Berdasarkan data Bloomberg, ringgit sudah menguat sejak pekan lalu. Pada Senin (19/8), ringgit dibuka menguat 0,04% atau 0,0017 menjadi 4,1765 per dolar AS. Pada Jumat (16/8), ringgit ditutup di level 4,1782 per dolar AS atau menguat 0,39%.

Keperkasaan ringgit terjadi di tengah spekulasi bahwa FTSE Russel kemungkinan dapat menahan surat-surat utang Malaysia dalam indeksnya, setelah bank sentral meluncurkan serangkaian inisiatif pada pekan lalu.

Dalam perkembangan Iain, India, produsen CPO terbesar dunia memulai pemeriksaan pengiriman minyak sawit olahan dari produsen kedua di dunia tersebut. Keputusan tersebut tampaknya menjadi sentimen negatif bagi komoditas unggulan Indonesia dan Malaysia ini.

Kementerian Perdagangan India menyatakan, upaya tersebut menentukan apakah impor minyak sawit olahan yang lebih tinggi dari Malaysia merugikan penyuling minyak nabati domestik.

RAYU INGGRIS

Pada bagian lain, Perdana Menteri Malaysia Mahathir Mohamad merayu Inggris untuk membuat kesepakatan dagang dengan negara-negara Asia Tenggara, terutama berkaitan dengan minyak kelapa sawit, usai meninggalkan Uni Eropa (UE) pada 31 Oktober.
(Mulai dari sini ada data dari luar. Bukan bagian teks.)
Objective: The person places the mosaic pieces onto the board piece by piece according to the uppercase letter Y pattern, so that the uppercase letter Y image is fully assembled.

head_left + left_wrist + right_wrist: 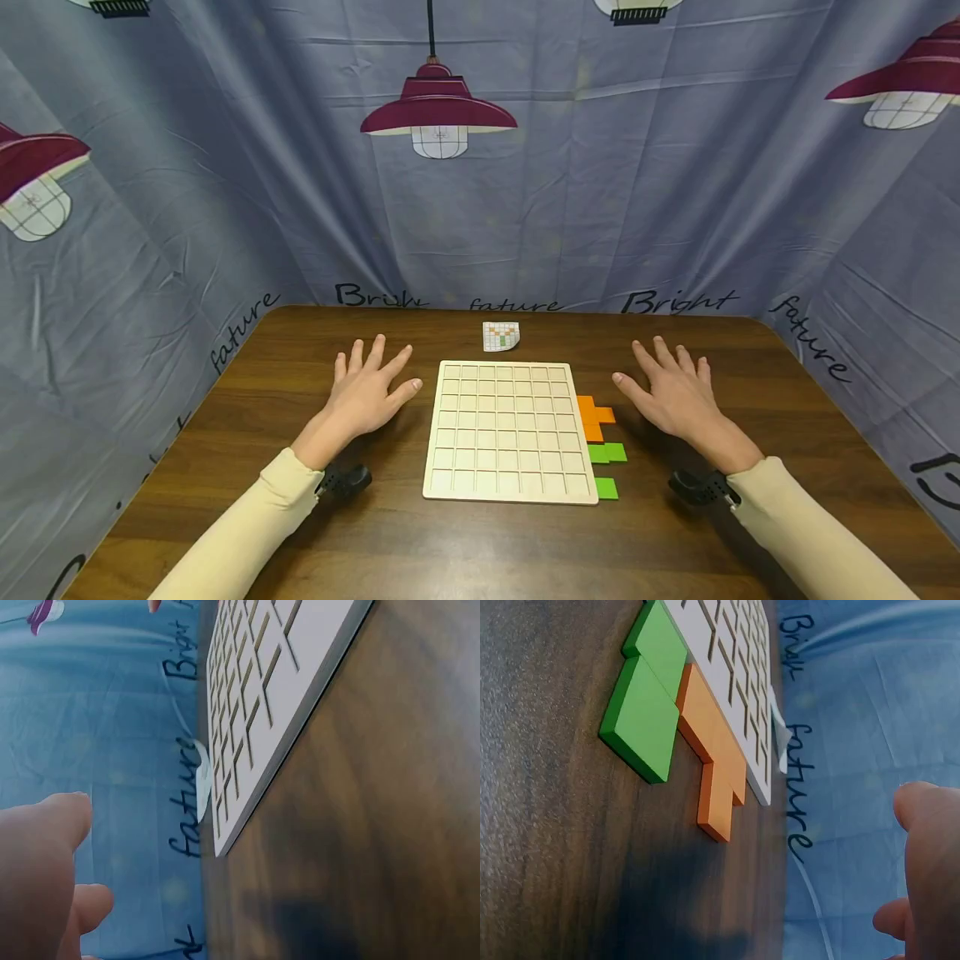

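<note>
The left hand (pixel 367 397) and right hand (pixel 675 400) of a seated or standing person, backs upward, flank a pale wooden board (pixel 508 433) divided into a grid of shallow square cells. Each hand has its fingers spread wide and grips nothing; both are apart from the board, which lies flat near the middle of a brown wood-grain table (pixel 495 550). Along the board's right edge lie a flat orange piece of stepped outline (pixel 591 418) and, nearer the person, flat green shapes (pixel 608 453); whether the latter form one piece cannot be told. Beyond the board's far edge rests a small white paper card with a coloured grid (pixel 500 337), its corner curled. Black wrist-worn devices (pixel 347 482) adjoin the cream sleeves (pixel 240 529). Behind hangs a blue-grey curtain (pixel 495 217) printed with maroon lamps and black lettering.
</note>
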### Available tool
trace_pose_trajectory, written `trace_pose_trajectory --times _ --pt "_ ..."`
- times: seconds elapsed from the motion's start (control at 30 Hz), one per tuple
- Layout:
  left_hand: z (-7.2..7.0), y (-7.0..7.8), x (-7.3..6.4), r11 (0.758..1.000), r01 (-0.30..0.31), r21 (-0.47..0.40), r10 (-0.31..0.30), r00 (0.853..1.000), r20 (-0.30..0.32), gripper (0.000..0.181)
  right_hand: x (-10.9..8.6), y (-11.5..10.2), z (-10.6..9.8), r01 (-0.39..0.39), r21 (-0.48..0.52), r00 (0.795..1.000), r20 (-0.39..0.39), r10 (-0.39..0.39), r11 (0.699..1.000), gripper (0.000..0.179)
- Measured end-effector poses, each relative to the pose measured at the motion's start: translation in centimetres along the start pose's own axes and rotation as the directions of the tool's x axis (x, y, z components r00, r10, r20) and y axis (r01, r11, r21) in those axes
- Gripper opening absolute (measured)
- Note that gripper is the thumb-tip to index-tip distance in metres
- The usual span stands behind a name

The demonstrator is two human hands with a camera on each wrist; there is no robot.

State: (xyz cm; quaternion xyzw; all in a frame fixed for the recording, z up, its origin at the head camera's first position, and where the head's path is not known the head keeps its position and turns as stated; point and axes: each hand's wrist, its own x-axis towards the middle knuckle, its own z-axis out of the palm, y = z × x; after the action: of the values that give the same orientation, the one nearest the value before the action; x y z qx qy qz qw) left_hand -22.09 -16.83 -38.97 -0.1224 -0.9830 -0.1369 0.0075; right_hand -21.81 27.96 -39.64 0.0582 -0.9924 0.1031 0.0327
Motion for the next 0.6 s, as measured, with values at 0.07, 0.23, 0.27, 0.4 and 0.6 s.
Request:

“Kuncinya adalah memikirkan kembali kebijakan minyak kelapa sawit Uni Eropa yang salah arah,” kata Mahathir dalam opininya di Bloomberg, Senin (19/8).

Dilansir dari Reuters, pernyataan Mahathir ini tak lepas dari langkah UE untuk menyetop penggunaan dalam biofuel. Sebelumnya, sejumlah produsen sawit di Indonesia dan Malaysia menyatakan, mereka akan mengajukan komplain ke WTO.

“Sikap baru terhadap minyak kelapa sawit, yang tidak dibebani oleh kelompok-kelompok kepentingan khusus yang berpengaruh, dapat mengarah pada persyaratan yang lebih baik antara Inggris dan kawasan [Asia Tenggara] daripada yang dinikmati saat ini,” tulis Mahathir.